9:15 — I have to admit, the Eagles have some great harmonies. Like a subdued Bee Gees, maybe. Having a moment here with “One of These Nights.”
9:18 — That moment is neutered from my memory by a guitar solo with all the excitement of a pair of pleated khaki pants.
9:20 — Don Henley has just informed the audience he’s planning on playing for “about two and half hours tonight” because “we can.” Fuck.

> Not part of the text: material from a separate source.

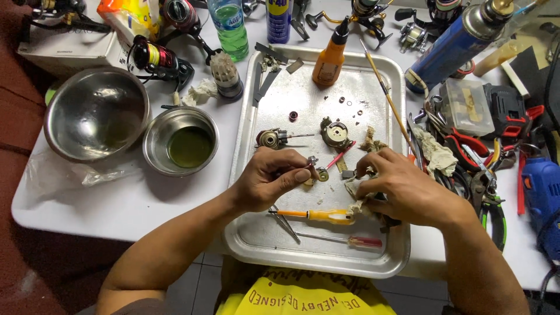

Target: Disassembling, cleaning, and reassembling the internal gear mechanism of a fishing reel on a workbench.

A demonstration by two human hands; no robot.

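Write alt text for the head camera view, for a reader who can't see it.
Two bare hands work over a metal tray: the left hand pinches a small metal part, the right hand grips a rag. Screwdrivers lie in the tray; two steel bowls sit left.

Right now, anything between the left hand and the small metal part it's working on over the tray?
Nothing visible. The left hand already has its fingertips on the small silver metal part above the rectangular steel tray. The right hand holds a dirty cloth beside it, clear of the grip.

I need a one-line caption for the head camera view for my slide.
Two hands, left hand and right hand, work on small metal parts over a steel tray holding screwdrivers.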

9:29 — Huge cheer from the crowd for Don Henley during “Witchy Woman.” The crowd here has apparently forgiven Henley for “All She Wants to do is Dance,” one of rock and roll’s great atrocities. But I cannot.
9:48 — I assume this song is called “Bread Sandwich.”
10:12 — The official attendance tonight is 42,185. The city’s crime rate has surely plummetted with all these ne’er-do-wells off the street.
10:15 — It’s amazing how many of these songs have achieved ubiquity. When a song would start, my reaction would be, “Oh right, that’s an Eagles song too.” This has happened at least three times tonight. Try as I might to suppress it, these ‘gulls have embedded themselves deep in the fabric of my mind.
10:34 — Man, these songs are long and tedious. This is like reading a footnote-heavy guide to Microsoft Excel, but with guitars.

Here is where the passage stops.